The Chicago-based planemaker is planning the Max’s comeback with airlines in a series of meetings it’s been holding from Miami to Moscow, Boeing Chief Executive Officer Dennis Muilenburg told the Bernstein Strategic Decisions Conference on Wednesday.
But the chief executive of a global airline association offered a cautious assessment of when airworthiness authorities might give the Max a clean bill of health. Flights aren’t expected to resume for at least 10 to 12 weeks, Alexandre de Juniac, chief executive officer of the International Air Transport Association said on a call with reporters.
“We are preparing a meeting between regulators, the aircraft manufacturer and the operators to make an assessment of the situation,” De Juniac said. “But it is not in our hands.
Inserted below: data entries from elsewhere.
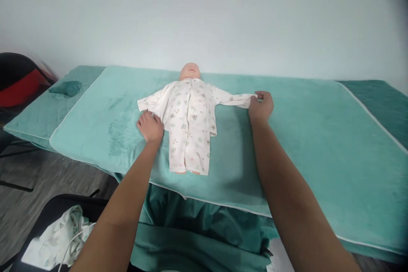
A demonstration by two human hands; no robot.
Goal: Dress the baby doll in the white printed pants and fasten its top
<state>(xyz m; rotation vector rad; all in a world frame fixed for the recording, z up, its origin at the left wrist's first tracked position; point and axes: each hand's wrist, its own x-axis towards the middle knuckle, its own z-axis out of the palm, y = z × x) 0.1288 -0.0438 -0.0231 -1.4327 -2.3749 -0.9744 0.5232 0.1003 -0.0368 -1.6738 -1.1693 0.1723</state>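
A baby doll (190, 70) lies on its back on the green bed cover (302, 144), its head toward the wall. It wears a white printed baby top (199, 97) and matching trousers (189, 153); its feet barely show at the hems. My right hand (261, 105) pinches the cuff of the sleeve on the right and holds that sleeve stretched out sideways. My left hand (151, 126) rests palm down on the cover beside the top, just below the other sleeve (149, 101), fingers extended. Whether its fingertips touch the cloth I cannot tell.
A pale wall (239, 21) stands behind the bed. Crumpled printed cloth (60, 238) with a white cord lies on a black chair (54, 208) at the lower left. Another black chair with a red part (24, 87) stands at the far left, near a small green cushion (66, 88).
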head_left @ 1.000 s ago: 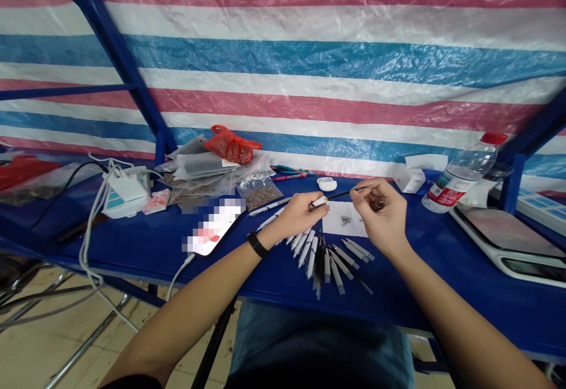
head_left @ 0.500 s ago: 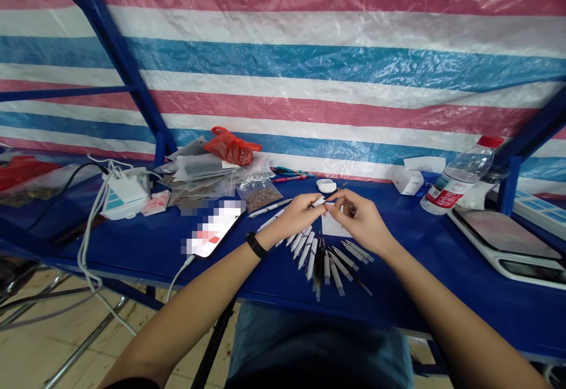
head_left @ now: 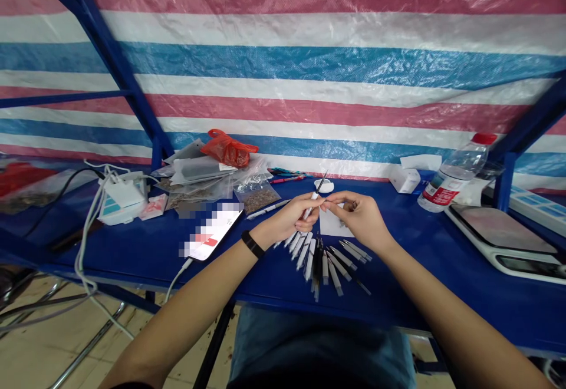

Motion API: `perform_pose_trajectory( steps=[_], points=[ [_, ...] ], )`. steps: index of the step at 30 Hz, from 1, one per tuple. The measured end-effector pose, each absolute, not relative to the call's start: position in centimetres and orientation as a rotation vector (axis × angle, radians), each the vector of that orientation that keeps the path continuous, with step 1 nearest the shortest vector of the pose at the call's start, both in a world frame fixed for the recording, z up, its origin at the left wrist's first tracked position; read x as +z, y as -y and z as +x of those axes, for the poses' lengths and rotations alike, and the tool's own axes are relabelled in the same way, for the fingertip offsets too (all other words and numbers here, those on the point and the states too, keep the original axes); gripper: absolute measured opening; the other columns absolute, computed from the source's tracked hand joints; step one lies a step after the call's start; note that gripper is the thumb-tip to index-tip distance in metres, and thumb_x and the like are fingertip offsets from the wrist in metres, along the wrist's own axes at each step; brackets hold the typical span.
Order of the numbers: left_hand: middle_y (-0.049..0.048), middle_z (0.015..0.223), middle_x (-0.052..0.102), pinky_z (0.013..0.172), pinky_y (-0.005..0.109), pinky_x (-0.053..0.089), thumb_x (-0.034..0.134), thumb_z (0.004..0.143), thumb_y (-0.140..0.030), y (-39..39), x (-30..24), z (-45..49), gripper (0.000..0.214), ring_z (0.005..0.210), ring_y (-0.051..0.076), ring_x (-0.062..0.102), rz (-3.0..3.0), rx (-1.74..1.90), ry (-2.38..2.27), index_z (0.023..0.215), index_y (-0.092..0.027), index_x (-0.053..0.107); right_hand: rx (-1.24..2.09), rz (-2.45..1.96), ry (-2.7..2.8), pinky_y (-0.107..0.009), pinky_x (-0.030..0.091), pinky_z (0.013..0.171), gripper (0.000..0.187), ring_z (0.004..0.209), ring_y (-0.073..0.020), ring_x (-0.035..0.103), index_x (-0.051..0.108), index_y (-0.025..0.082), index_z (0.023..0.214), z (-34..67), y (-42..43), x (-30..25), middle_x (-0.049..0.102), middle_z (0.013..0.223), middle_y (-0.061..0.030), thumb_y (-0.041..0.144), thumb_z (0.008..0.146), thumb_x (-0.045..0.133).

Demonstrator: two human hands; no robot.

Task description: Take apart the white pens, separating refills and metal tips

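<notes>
My left hand (head_left: 287, 218) is shut on a white pen (head_left: 313, 201), whose thin black tip points up and away from me. My right hand (head_left: 361, 219) sits just to the right, its fingertips almost at the pen. Its fingers pinch a small dark part (head_left: 354, 205), too small to identify. Under the hands lies a white sheet of paper (head_left: 331, 224), partly hidden by them. Nearer me, several white-and-black pens (head_left: 319, 264) lie fanned out on the blue table (head_left: 398, 271).
A blurred phone (head_left: 212, 234) on a cable, a white charger (head_left: 121, 203), and plastic bags (head_left: 256, 199) lie left. A small white lid (head_left: 324, 185) stands ahead. A water bottle (head_left: 453, 181) and digital scale (head_left: 499, 238) stand right, before a striped tarp (head_left: 283, 65).
My hands have drawn closer together. The pen has swung from lying nearly level to pointing upward in my left hand. My right hand has moved left and now partly covers the paper.
</notes>
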State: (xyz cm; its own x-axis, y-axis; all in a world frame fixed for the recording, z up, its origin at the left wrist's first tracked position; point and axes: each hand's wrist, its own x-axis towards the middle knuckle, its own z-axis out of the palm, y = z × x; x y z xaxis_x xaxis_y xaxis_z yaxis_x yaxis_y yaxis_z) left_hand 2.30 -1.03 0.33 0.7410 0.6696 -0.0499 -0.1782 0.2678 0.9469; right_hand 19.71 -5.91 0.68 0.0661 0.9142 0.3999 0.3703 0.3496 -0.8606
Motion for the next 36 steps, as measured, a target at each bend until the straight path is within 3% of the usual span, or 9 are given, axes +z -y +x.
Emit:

It’s in the hands of regulators.”
Boeing shares dipped 1.3 percent to $350.39 at 9:59 a.m. in New York. Through Tuesday, the stock has tumbled 16 percent since the March 10 crash of an Ethiopian Airlines jetliner.
Muilenburg is navigating one of the worst crises in Boeing’s 103-year history after regulators grounded the 737 Max, the company’s largest source of profit, following two fatal accidents that killed 346 people.
The Boeing CEO described a “disciplined” schedule that would start with Boeing teams helping to take the nearly 500 parked 737 jets out of storage. That total includes about 100 newly built Max that can’t be delivered until the grounding is lifted. They are stashed around the Seattle area and on a sprawling Boeing maintenance base in San Antonio, Texas. The planemaker has two other sites it could tap if needed, Muilenburg said.
Boeing doesn’t plan to increase the tempo at its main 737 factory — nor reinstate its financial forecast — until it’s clear that its supply-chain is healthy and moving in sync, Muilenburg said. Boeing suspended its outlook and share repurchases when regulators halted commercial flights in March.
The planemaker has been working to reassure travelers, pilots and regulators of its engineering prowess and commitment to safety after an obscure software system, called MCAS, was linked to two crashes. The company also faces a criminal probe and civil inquires from the U.S. Congress and the Securities and Exchange Commission for its role in the accidents and close ties to federal regulators.
Boeing has largely completed work on a redesigned version, but has yet to submit the final paperwork to the Federal Aviation Administration. Muilenburg said he was encouraged by a one-day summit last week with counterparts at global airlines on the steps required to return the grounded Boeing jetliner to service, including the need for additional pilot training.
But at least one regulator has reaffirmed plans to do a separate, in-depth review. The European Union Aviation Safety Agency plans to examine the 737 Max’s entire flight control system, including the plane’s displays, alerts and air-data systems, as well as the aircraft’s autopilot function, EASA Director Patrick Ky wrote in a letter dated May 27 and seen by Bloomberg.
“The regulators aren’t on the same page,” De Juniac said in a phone interview. “Otherwise they’d have a similar time line, a similar set of measures.”